NYPD Sergeant Punished for Wearing Pro-Trump Patches at Black Lives Matter Protest

(Bernhard Richter/Dreamstime/TNS)

NEW YORK (New York Daily News/TNS) — An NYPD sergeant who wore pro-Trump “Punisher” logos on her uniform and blew kisses at demonstrators during a Black Lives Matter protest in Brooklyn has been docked 30 vacation days, the Daily News has learned.

Sgt. Dana Martillo defied a superior officer’s order to zip up her jacket and hide the logos before the Feb. 5, 2021, protest, according to a newly released disciplinary report.

Martillo was also suspended for 10 days in a decision approved by NYPD Commissioner Keechant Sewell on Sept. 16.

Martillo was caught on video wearing two patches, one with the Punisher skull logo with Trump-style hair, and a second with a similar image and the words, “Trump 2020″ and “Make Enforcement Great Again.″

Video from the demonstration in front of the 84th Precinct stationhouse in downtown Brooklyn showed Martillo pull down her mask and osculating at protesters, after they asked her whether she was at the Capitol on Jan. 6.

“I have to brush up on my First Amendment rights,” she told the protesters, later saying, “I didn’t know I was so photogenic,” according to a report from the NYPD’s assistant deputy commissioner for trials, Paul Gamble.

At her departmental trial, Inspector Matthew Galvin testified that he pointed out the patches that day, and when she asked, “Am I going to get in trouble for it?” he responded, “You’re not going to be in trouble. Just zip the jacket up,” according to Gamble’s report.

He testified that he considered that an order.

Martillo, meanwhile, testified that Galvin made no such order, instead telling her, “No, I like your patches.”

She also contended that the patches weren’t political because Trump was no longer a candidate on Feb. 5, 2021. The remarks at the protest and her osculation were an attempt to defuse a tense confrontation, she said at the trial.

Gamble dismissed her counterarguments, writing, “It is impossible for this department to maintain public trust if its members are perceived to be partisan while executing their official duties.”

He added, “Her decision to wear political patches at the demonstration invited the public to question her neutrality and the neutrality of those police officers who were under her authority.”
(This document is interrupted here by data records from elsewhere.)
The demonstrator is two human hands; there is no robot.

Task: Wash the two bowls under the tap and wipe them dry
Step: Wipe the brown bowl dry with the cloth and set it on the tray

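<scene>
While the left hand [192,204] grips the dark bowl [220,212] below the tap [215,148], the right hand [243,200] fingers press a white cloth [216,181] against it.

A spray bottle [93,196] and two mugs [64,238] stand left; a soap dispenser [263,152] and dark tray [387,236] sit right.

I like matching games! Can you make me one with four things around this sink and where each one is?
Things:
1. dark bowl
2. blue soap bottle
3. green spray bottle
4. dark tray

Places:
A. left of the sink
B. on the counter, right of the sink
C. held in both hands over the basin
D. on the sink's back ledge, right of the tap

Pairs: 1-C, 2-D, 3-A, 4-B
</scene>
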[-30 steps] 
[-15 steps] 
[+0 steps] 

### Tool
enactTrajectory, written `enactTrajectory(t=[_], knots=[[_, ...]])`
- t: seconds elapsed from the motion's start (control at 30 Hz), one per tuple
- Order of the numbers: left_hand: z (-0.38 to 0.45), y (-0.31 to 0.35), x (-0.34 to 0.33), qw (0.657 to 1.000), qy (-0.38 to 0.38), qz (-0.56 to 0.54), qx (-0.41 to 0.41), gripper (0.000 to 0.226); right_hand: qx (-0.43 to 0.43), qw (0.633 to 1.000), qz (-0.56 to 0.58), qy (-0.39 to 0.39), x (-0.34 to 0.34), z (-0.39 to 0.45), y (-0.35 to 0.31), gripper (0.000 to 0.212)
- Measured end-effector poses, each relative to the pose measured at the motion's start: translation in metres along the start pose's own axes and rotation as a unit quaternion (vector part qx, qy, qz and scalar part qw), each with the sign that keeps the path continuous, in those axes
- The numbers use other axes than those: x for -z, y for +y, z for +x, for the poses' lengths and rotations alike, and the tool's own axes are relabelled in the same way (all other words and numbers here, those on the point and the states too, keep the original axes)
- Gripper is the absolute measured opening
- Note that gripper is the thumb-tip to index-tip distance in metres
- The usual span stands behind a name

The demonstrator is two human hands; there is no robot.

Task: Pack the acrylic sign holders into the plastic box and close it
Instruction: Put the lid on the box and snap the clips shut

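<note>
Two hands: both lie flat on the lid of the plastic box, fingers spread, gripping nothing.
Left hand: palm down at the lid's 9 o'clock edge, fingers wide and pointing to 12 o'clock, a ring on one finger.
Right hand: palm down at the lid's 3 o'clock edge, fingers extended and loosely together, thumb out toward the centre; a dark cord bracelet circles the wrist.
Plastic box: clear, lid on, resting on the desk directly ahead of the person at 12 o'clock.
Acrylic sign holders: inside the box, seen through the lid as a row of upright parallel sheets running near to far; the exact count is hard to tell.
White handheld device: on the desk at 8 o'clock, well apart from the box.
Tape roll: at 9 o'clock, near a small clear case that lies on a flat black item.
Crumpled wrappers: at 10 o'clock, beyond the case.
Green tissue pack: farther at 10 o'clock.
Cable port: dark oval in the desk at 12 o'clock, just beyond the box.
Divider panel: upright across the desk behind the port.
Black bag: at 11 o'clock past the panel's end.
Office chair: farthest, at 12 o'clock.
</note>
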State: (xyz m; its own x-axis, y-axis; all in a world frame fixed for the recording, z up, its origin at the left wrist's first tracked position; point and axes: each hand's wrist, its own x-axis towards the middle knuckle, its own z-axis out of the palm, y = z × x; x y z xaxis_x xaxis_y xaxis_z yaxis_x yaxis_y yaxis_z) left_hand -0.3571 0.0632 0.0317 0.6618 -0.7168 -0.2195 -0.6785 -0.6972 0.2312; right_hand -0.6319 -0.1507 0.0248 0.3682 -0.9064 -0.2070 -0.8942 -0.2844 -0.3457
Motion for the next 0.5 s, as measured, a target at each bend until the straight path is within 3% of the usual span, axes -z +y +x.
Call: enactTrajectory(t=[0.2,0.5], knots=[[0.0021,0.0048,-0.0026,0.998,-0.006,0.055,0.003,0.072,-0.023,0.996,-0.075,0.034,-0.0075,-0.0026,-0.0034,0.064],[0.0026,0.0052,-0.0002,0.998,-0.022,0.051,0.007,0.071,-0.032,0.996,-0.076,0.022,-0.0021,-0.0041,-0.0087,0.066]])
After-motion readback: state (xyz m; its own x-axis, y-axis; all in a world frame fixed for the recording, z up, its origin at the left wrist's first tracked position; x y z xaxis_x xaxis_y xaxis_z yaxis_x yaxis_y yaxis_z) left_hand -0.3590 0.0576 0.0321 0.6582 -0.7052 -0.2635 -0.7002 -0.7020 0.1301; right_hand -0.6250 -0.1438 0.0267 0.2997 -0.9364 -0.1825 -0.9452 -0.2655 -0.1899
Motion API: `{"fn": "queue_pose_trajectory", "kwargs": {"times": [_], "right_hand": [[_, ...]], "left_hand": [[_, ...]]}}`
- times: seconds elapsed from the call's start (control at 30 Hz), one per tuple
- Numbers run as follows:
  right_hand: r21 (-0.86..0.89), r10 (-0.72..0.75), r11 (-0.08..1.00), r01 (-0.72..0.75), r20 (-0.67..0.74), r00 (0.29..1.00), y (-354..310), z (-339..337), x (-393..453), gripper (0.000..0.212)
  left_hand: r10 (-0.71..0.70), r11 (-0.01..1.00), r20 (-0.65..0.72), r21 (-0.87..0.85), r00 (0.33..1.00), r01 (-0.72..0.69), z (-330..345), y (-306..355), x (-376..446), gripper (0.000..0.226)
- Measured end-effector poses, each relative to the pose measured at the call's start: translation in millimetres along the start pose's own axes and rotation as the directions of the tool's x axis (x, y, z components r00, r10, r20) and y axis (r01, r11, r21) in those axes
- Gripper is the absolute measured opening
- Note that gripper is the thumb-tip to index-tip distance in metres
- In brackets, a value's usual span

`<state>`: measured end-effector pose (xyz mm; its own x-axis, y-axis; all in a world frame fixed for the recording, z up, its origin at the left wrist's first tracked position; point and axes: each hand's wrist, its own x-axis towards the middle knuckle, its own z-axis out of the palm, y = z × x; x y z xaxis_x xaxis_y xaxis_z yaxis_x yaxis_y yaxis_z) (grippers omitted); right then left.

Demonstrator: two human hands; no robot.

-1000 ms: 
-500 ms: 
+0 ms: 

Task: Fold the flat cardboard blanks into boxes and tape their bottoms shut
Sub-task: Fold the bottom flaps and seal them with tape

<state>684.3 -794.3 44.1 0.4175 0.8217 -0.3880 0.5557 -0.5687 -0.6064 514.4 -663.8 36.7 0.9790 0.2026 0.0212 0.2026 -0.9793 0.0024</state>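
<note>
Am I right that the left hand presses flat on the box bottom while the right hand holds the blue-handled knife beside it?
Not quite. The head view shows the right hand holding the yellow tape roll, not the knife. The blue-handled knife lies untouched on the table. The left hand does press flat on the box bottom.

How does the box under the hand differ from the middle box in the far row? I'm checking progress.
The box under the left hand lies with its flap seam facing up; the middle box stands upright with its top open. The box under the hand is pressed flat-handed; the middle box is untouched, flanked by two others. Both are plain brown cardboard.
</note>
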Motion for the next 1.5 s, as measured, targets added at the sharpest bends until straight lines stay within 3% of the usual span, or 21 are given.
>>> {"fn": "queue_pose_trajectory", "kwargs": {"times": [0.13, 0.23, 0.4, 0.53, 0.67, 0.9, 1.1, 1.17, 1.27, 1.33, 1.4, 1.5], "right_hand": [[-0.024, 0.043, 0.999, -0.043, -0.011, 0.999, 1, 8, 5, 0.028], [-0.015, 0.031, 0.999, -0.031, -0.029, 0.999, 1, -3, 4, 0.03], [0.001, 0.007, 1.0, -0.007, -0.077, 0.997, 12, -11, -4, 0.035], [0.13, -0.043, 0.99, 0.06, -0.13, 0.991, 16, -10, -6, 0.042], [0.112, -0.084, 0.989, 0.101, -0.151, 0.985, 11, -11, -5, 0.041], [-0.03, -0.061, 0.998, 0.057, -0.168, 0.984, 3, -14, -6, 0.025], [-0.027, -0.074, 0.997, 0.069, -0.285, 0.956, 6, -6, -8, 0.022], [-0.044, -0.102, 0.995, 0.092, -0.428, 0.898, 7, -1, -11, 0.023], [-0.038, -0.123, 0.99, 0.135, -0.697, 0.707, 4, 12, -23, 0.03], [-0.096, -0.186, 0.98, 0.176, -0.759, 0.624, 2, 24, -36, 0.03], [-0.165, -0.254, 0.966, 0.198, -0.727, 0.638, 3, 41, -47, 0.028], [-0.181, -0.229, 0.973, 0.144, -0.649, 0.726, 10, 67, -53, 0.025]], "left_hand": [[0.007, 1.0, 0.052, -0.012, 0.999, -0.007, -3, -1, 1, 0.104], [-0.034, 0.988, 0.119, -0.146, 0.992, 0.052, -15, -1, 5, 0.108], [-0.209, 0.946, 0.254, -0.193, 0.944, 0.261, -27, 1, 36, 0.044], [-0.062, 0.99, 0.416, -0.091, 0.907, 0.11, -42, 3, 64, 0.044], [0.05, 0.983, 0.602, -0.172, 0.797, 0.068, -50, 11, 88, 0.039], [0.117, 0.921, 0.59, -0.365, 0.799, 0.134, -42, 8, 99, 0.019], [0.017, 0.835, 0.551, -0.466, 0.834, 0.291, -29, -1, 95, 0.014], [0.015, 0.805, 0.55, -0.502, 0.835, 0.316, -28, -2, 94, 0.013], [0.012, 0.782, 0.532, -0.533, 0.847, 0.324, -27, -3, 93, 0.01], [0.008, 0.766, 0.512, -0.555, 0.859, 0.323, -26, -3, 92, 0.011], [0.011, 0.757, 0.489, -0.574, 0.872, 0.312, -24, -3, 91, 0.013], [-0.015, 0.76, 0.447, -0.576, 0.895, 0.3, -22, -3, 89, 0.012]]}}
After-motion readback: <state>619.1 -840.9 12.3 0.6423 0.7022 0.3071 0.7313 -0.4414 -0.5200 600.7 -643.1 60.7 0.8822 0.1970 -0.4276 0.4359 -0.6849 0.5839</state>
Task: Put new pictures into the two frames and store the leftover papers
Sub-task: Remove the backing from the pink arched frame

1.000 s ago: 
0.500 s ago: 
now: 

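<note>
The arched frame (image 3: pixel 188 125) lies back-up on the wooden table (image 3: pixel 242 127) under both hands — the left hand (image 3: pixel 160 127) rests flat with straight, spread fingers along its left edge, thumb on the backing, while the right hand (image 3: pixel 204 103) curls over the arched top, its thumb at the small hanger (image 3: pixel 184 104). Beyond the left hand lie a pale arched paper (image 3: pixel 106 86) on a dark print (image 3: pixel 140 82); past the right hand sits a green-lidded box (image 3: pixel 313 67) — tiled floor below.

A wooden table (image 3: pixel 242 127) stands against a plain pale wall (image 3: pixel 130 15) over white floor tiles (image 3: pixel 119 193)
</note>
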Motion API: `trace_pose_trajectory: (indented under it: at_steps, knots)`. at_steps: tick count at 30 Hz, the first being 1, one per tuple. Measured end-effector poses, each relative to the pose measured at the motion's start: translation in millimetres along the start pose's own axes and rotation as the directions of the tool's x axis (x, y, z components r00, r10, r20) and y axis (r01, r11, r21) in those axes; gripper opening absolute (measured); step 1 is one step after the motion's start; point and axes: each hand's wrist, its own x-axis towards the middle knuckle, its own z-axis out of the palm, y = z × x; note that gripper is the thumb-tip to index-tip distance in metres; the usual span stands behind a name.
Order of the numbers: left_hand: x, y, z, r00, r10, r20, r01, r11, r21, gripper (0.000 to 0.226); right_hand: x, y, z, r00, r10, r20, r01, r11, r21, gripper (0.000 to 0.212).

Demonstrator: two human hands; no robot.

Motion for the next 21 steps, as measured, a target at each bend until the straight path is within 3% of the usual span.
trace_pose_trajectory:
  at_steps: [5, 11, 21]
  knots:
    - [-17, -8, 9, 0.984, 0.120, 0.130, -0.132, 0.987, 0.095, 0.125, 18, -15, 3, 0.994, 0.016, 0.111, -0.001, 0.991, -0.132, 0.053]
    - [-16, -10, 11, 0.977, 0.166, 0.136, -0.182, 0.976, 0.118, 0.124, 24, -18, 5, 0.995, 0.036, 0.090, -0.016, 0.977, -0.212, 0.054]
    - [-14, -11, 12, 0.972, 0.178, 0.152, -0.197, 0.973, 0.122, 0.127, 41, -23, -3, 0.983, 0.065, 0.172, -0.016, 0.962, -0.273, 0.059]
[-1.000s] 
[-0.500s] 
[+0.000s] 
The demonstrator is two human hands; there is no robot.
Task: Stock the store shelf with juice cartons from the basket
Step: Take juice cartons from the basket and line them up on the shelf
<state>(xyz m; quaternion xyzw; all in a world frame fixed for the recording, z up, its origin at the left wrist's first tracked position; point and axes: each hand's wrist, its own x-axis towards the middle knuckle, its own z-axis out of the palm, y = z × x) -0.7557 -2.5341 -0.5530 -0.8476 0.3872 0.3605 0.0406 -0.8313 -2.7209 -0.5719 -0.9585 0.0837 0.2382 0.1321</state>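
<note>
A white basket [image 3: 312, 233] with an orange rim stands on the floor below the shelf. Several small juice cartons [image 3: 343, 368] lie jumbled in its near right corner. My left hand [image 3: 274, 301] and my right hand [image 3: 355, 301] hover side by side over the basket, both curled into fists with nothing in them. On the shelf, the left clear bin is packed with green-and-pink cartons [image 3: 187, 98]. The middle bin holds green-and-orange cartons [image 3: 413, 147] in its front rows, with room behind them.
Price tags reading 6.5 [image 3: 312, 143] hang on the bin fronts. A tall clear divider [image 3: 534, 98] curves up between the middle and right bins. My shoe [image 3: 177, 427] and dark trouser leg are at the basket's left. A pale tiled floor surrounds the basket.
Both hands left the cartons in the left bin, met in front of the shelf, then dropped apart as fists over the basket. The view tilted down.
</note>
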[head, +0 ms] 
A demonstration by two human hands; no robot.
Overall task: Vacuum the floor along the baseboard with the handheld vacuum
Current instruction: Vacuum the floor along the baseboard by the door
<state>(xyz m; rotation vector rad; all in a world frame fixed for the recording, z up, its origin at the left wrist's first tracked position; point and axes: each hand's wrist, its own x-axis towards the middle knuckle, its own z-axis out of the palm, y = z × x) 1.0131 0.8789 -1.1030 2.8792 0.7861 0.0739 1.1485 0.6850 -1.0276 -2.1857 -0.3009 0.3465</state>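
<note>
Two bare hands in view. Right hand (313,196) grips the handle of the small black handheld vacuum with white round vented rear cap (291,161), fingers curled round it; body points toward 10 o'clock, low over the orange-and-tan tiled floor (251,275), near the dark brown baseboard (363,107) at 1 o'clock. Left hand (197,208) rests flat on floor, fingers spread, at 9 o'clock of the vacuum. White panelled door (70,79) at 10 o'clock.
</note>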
Martillo’s lawyer, Joe Murray, said he plans to appeal the ruling, and accused Gamble of “bias” and of putting his thumb on the scale of justice during the departmental trial.

Murray said Gamble refused to allow a polygraph test into evidence, and improperly dismissed testimony as not credible from another sergeant who didn’t hear Galvin give the order.

Murray also said the patches weren’t political, and pointed to the former president’s visit to the 17th Precinct stationhouse on Sept. 11, 2021, as proof of a double standard at play.

“He was invited in by great fanfare and celebration by high-ranking members of the department. He was invited behind the desk to sign the book,” he said. “He’s a civilian who loves the police. … It’s permissible to celebrate Trump. He’s a civilian.”